On March 6, 2014, the District Court for the District of Columbia issued an opinion in United States ex rel. Barko v. Halliburton Company et al. that should serve as a wake-up call for all companies conducting internal compliance investigations to evaluate whether those investigations are structured in a manner to maximize the protections of the attorney-client privilege and work product doctrines.  The court ordered Kellogg, Brown and Root (“KBR”), a Halliburton subsidiary, to produce documents related to an internal Code of Business Conduct (“COBC”) investigation.  The court found that these documents were not protected under the attorney-client privilege or the work product doctrine because the investigation was conducted to comply with Federal Acquisition Regulation (“FAR”) Mandatory Disclosure requirements and internal policy “rather than for the purpose of obtaining legal advice.”  Critical to the court’s reasoning was that the investigation was conducted by non-lawyers without the involvement of the legal department.

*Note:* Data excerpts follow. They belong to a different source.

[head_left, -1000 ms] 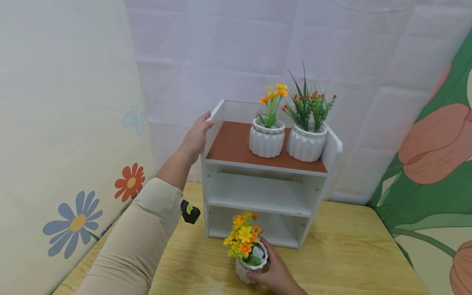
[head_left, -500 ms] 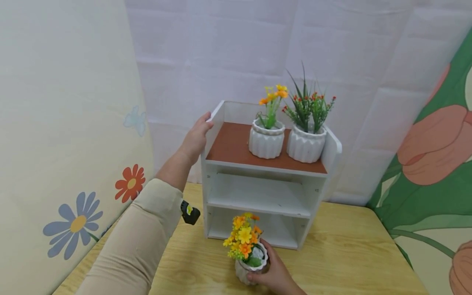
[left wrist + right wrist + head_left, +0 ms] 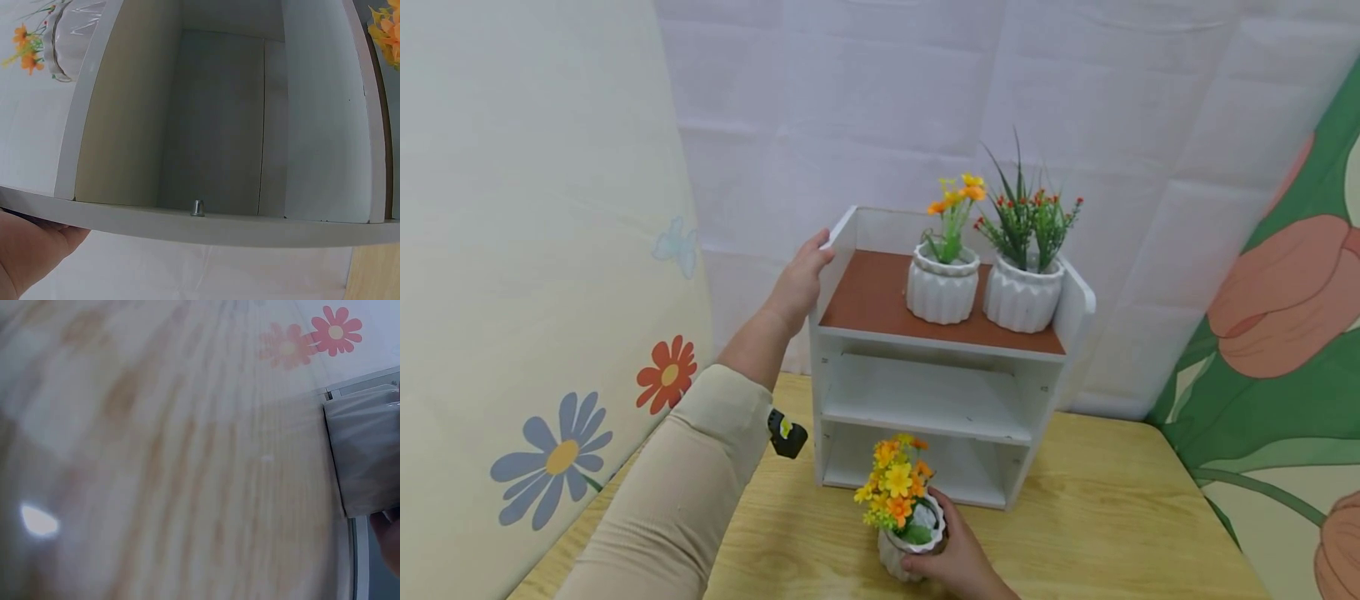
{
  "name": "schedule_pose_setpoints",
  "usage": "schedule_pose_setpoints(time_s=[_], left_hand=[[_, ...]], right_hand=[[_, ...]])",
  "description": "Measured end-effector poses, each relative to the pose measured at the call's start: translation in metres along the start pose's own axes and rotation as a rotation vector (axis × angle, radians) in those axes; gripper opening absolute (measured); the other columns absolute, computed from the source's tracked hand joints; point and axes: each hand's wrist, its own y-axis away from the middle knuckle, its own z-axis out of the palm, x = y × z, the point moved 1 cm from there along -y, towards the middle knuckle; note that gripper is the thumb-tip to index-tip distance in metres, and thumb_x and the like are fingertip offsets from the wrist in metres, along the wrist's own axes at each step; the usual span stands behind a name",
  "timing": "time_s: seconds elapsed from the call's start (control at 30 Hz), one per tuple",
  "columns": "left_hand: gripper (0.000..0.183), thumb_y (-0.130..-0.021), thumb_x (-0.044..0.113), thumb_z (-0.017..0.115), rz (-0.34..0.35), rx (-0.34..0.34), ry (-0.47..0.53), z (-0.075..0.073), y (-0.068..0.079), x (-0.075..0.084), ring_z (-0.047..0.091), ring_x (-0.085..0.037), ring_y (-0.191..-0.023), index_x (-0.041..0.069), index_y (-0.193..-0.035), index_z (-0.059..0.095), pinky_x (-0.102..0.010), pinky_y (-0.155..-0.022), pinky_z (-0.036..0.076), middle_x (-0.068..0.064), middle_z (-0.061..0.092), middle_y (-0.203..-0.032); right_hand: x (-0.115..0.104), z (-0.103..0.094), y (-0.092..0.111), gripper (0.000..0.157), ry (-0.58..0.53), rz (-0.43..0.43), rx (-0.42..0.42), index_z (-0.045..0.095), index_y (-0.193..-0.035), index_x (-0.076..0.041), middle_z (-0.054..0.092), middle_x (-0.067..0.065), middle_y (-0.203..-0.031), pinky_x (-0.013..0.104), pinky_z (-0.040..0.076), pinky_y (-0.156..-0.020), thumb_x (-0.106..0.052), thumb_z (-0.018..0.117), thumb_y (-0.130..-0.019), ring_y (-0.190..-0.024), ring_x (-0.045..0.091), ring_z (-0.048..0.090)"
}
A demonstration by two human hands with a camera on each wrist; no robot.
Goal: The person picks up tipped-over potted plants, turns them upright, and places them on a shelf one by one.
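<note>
In the head view my left hand (image 3: pixel 797 283) grips the upper left side panel of a small white shelf unit (image 3: pixel 940 340) with a brown top board. The left wrist view shows that hand (image 3: pixel 37 250) at the outer face of the panel. My right hand (image 3: pixel 961 554) holds a white ribbed flowerpot (image 3: pixel 893 557) by its right side, low in front of the shelf. Yellow and orange artificial flowers (image 3: pixel 898 481) lean left out of this pot. At the right edge of the right wrist view, the pot (image 3: pixel 365 450) appears on its side, fingertips below it.
On the brown top stand two white pots: one (image 3: pixel 942 292) with orange-yellow flowers, another (image 3: pixel 1024 298) with grass and small red blooms. The shelf stands on a wood-grain table (image 3: pixel 1105 517) against a white cloth backdrop (image 3: pixel 895 100). Flower-printed panels flank both sides.
</note>
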Motion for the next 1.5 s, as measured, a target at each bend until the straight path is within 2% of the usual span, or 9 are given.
schedule_pose_setpoints(time_s=[0.3,0.67,0.9,1.17,1.5], left_hand=[[0.058,-0.105,0.036,0.025,0.002,-0.002,0.008,0.001,0.000,-0.001,0.022,-0.032,-0.147,0.023,-0.159,0.009,-0.061,-0.118,0.017,-0.008,0.017,-0.164],[0.058,-0.105,0.038,0.025,-0.002,0.007,0.006,-0.001,0.000,0.000,0.025,-0.033,-0.145,0.025,-0.159,0.009,-0.063,-0.116,0.021,-0.008,0.020,-0.163],[0.058,-0.105,0.036,0.025,-0.001,0.003,0.015,0.000,0.001,0.001,0.023,-0.033,-0.146,0.024,-0.159,0.009,-0.062,-0.116,0.020,-0.008,0.018,-0.163],[0.058,-0.105,0.036,0.025,-0.003,0.003,0.018,-0.001,-0.001,0.001,0.024,-0.034,-0.145,0.023,-0.159,0.009,-0.062,-0.116,0.020,-0.010,0.019,-0.163],[0.057,-0.105,0.033,0.025,-0.011,0.000,0.024,0.001,0.001,0.005,0.025,-0.034,-0.144,0.022,-0.159,0.009,-0.061,-0.116,0.020,-0.010,0.019,-0.163]], right_hand=[[-0.003,0.003,0.004,0.103,-0.003,0.030,0.042,0.037,-0.145,-0.009,0.047,0.019,-0.144,0.069,0.030,-0.105,-0.037,0.092,-0.063,-0.131,0.042,0.044],[-0.014,0.005,0.011,0.100,-0.025,0.030,0.052,0.039,-0.144,-0.012,0.047,0.017,-0.146,0.069,0.029,-0.106,-0.035,0.092,-0.063,-0.132,0.041,0.044],[-0.035,0.004,0.019,0.097,-0.045,0.006,0.092,0.039,-0.144,-0.011,0.047,0.019,-0.145,0.066,0.033,-0.105,-0.031,0.092,-0.065,-0.132,0.041,0.045],[-0.062,0.006,0.030,0.095,-0.024,-0.055,0.178,0.041,-0.143,-0.013,0.052,0.016,-0.141,0.063,0.038,-0.101,-0.022,0.092,-0.064,-0.127,0.036,0.049],[-0.098,0.004,0.040,0.094,-0.018,-0.123,0.279,0.044,-0.141,-0.009,0.052,0.014,-0.141,0.061,0.037,-0.105,-0.023,0.093,-0.062,-0.130,0.037,0.048]])
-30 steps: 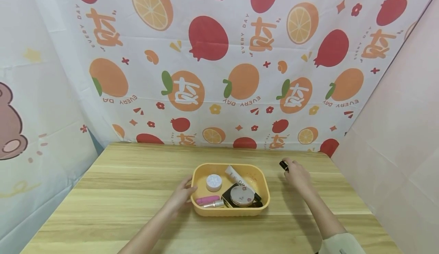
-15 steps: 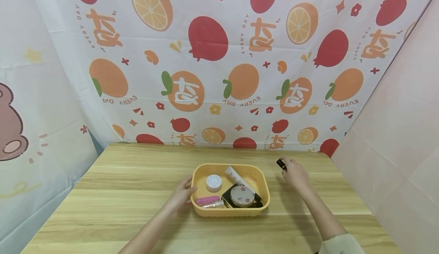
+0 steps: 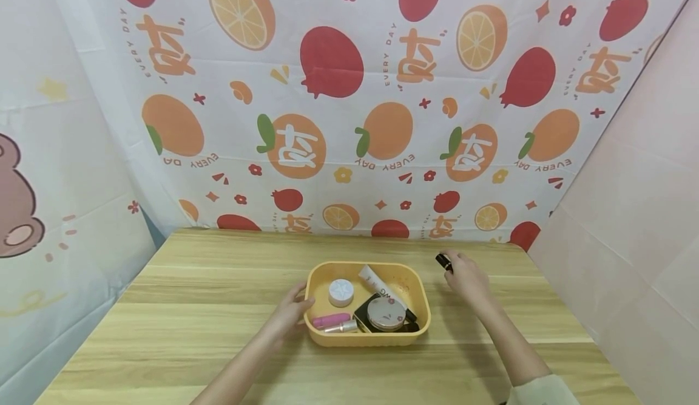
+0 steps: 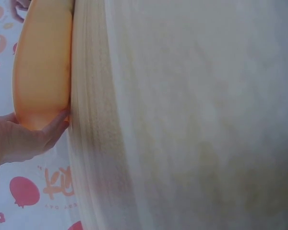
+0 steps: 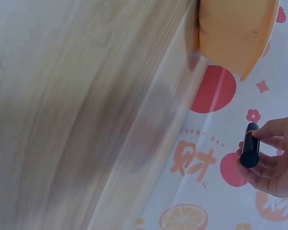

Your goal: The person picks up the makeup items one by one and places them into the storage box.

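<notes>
A yellow tray [image 3: 371, 339] sits on the table, its left end gripped by my left hand [image 3: 288, 313], thumb at the rim and fingers along the outer wall. My right hand [image 3: 468, 280] is raised to the right of the tray, pinching a black lipstick [image 5: 250, 146] between thumb and fingers. Inside the tray lie a white round jar [image 3: 341, 291], a pink tube [image 3: 330, 319], a silver-capped lipstick [image 3: 343, 326], a white squeeze tube [image 3: 377, 282] and a round powder compact [image 3: 385, 313] on top of a black square case [image 3: 361, 315].
The wooden table [image 3: 180, 308] runs back to a fruit-print cloth [image 3: 377, 168] hung behind it. Plain pale cloth [image 3: 633, 211] hangs on the right. A cloth with a bear print [image 3: 13, 204] is on the left.
My right hand has moved slightly left, toward the tray, with the black lipstick in its fingers. My left hand and the tray have stayed in place.
</notes>
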A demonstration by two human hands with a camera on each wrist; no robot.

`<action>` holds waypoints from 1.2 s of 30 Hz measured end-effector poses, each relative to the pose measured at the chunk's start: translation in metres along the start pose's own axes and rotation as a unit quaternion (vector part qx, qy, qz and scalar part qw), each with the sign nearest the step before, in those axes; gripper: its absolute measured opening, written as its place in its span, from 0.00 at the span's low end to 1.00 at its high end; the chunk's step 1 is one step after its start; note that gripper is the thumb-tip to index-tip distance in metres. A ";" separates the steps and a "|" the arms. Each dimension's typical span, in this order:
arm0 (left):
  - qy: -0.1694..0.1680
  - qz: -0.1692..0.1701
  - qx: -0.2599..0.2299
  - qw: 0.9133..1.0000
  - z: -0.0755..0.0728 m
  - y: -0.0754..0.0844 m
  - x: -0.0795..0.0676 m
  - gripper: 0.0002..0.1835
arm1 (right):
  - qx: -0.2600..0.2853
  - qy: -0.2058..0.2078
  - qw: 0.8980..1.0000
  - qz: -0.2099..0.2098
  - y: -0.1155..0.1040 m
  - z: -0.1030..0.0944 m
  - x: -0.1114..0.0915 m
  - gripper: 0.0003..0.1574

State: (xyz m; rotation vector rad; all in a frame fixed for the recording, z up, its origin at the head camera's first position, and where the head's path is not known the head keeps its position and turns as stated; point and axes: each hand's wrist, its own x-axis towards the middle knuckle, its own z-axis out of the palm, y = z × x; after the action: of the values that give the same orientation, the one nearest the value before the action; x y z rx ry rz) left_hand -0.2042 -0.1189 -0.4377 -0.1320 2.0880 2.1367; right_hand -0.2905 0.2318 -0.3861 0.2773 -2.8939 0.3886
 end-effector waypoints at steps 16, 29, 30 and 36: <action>0.002 -0.003 -0.003 1.000 0.001 0.000 0.000 0.29 | 0.000 0.004 1.000 -0.024 -0.014 -0.002 -0.002 0.29; 0.000 -0.006 -0.008 1.000 0.001 0.001 -0.001 0.29 | -0.004 0.016 0.998 -0.064 -0.026 0.003 -0.008 0.29; 0.000 -0.007 -0.009 1.000 0.001 0.001 -0.001 0.29 | -0.003 0.017 0.998 -0.066 -0.027 0.003 -0.008 0.29; 0.001 -0.006 -0.011 1.000 0.001 0.001 0.000 0.29 | 0.003 0.010 0.997 -0.071 -0.035 0.004 -0.009 0.30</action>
State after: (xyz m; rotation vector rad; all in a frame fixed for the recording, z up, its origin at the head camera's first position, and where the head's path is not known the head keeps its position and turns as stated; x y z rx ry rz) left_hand -0.2039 -0.1178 -0.4365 -0.1488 2.0584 2.1540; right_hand -0.2749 0.1993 -0.3840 0.4754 -2.8318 0.3741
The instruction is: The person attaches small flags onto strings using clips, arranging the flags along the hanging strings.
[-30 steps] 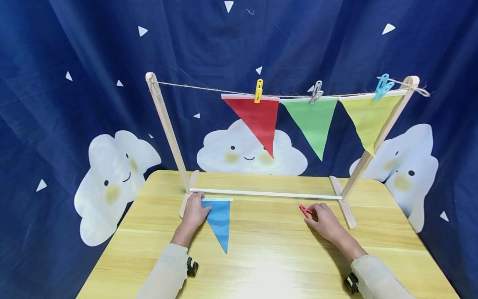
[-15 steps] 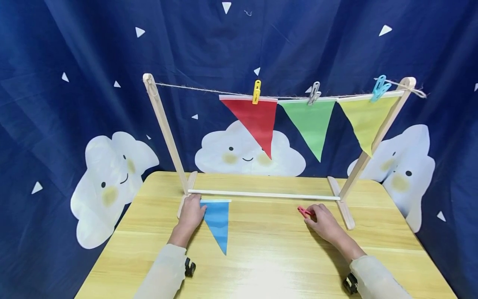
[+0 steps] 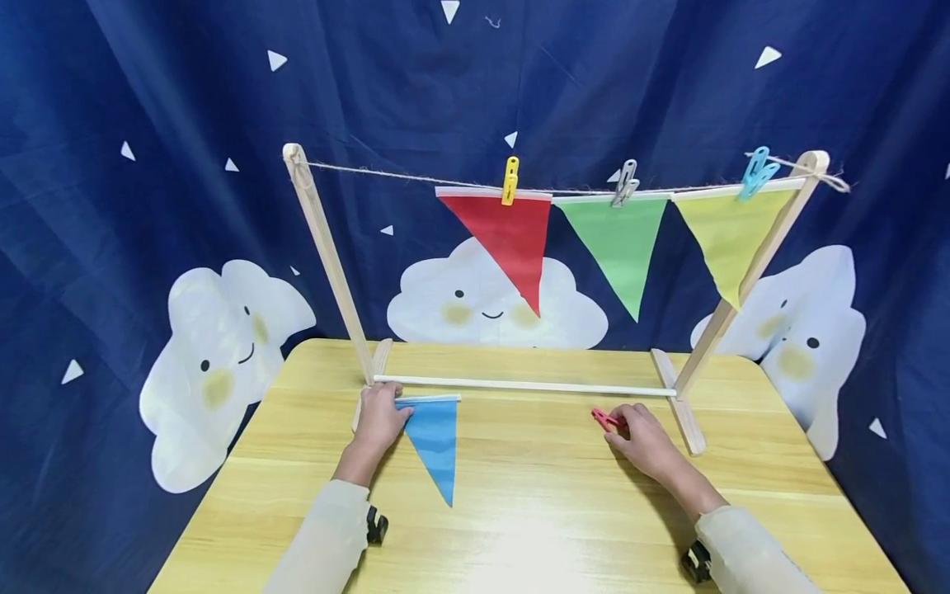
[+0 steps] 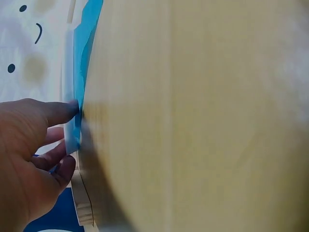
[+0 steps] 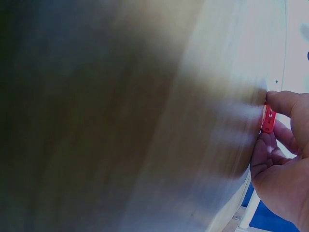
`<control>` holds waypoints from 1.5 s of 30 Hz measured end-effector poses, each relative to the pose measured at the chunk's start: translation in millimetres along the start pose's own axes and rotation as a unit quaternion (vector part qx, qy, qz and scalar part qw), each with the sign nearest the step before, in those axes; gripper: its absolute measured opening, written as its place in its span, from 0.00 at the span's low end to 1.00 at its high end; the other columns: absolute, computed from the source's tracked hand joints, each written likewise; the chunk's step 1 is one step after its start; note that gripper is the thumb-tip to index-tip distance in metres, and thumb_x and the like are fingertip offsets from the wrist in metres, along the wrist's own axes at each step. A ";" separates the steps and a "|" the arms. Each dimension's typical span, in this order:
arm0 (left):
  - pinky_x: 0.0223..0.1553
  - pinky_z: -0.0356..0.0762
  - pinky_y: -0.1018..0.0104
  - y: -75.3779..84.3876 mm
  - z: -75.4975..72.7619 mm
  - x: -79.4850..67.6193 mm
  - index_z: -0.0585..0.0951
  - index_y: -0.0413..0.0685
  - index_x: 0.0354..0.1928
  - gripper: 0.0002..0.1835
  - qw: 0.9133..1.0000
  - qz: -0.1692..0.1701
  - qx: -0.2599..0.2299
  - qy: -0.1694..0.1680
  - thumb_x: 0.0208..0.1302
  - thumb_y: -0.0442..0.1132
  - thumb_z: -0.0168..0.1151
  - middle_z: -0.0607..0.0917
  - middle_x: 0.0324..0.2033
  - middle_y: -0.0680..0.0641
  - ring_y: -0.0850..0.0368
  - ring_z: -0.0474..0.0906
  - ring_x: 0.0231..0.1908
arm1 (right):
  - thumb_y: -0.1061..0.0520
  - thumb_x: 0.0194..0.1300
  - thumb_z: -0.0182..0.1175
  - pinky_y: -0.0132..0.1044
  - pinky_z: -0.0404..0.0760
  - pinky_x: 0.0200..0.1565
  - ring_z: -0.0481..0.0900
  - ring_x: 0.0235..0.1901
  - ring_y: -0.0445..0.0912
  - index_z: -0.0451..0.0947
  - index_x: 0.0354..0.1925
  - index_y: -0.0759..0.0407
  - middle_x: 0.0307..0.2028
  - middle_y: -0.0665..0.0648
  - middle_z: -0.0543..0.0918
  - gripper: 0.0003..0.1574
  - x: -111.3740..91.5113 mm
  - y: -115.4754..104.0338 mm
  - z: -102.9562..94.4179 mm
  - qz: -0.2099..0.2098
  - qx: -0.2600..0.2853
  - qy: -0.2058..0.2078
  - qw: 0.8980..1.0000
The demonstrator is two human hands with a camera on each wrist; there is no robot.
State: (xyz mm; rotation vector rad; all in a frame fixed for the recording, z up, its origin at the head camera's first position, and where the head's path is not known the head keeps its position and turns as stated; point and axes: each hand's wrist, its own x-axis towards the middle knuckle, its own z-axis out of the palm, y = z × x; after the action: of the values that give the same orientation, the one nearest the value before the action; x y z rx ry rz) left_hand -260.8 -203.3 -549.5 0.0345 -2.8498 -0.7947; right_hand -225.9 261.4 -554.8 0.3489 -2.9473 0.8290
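Observation:
In the head view, my left hand (image 3: 381, 419) pinches the upper left corner of a blue triangular pennant (image 3: 436, 437). Its white top strip slants a little, and the tip points toward me. The left wrist view shows the thumb on one side of the pennant's white strip (image 4: 69, 87) and fingers on the other. Over the right part of the table, my right hand (image 3: 644, 439) holds a red clothespin (image 3: 604, 419) between thumb and fingers. From the right wrist view, the clothespin (image 5: 269, 119) sits at the fingertips, close to the tabletop.
A wooden frame (image 3: 326, 247) stands at the table's back, with a low white crossbar (image 3: 519, 385). From its string hang red (image 3: 519, 239), green (image 3: 623, 239) and yellow pennants (image 3: 731, 231), clipped by yellow (image 3: 510, 181), grey (image 3: 626, 183) and light blue clothespins (image 3: 757, 173).
The left hand has taken the blue pennant's corner more firmly, and its top strip now slants slightly. The right hand with the red clothespin has stayed in place; the head view has shifted slightly.

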 end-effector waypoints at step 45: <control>0.47 0.77 0.71 0.1 0.3 -5.6 0.88 0.37 0.45 0.08 0.939 -0.095 -0.332 -0.005 0.65 0.31 0.70 0.88 0.46 0.40 0.52 0.81 0.48 | 0.59 0.63 0.72 0.40 0.74 0.37 0.72 0.34 0.46 0.80 0.48 0.66 0.37 0.59 0.77 0.18 -2.4 -2.2 -3.3 -0.002 -0.005 0.001 1.000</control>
State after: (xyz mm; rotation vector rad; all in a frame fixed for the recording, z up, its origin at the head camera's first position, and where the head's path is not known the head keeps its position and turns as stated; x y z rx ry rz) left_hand -255.3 -202.6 -550.6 0.2143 -2.4552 -1.7495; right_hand -223.1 261.8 -551.2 0.3532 -2.9470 0.8142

The court’s rationale that the investigation reports are not privileged because they were prepared in response to regulatory compliance requirements has met controversy because even internal investigations prompted by compliance requirements carry a significant risk of future litigation, especially where potential fraud is uncovered.  However, the structure and method by which KBR conducted the investigations lacked many of the traditional hallmarks of attorney-client privileged investigations, which buttressed the court’s rationale that they were conducted in a business, not legal, capacity.  KBR used non-attorneys to decide what investigations to conduct, to conduct the investigations, and to draft the investigation reports without involving the legal department.  Moreover, on the face of the documents, no legal advice was requested or offered in any of the reports or investigation-related documents and emails.  Thus, although the opinion has raised significant concerns for compliance investigations in regulated industries, it has also provided helpful guidance on how to maximize protection.

Background

In June 2007, plaintiff-relator Henry Barko, a former contract administrator for KBR in Iraq, filed aqui tam False Claims Act (“FCA”) lawsuit against Halliburton and its former subsidiary KBR.  Barko alleged that KBR provided preferential treatment to subcontractors to inflate the costs of construction services on military bases in Iraq.  The complaint alleged that KBR would pass the inflated costs along to the U.S. government and receive additional awards under the Logistics Civil Augmentation Program (“LOGCAP III”).

Prior to Barko’s complaint, which was unsealed in 2009, Halliburton had independently investigated these allegations from 2004 to 2006 based on an internal report of a potential COBC violation.  Non-attorney COBC investigators interviewed witnesses and reviewed documents related to the allegations and prepared reports on their findings.  Once final, the reports were forwarded to the Law Department.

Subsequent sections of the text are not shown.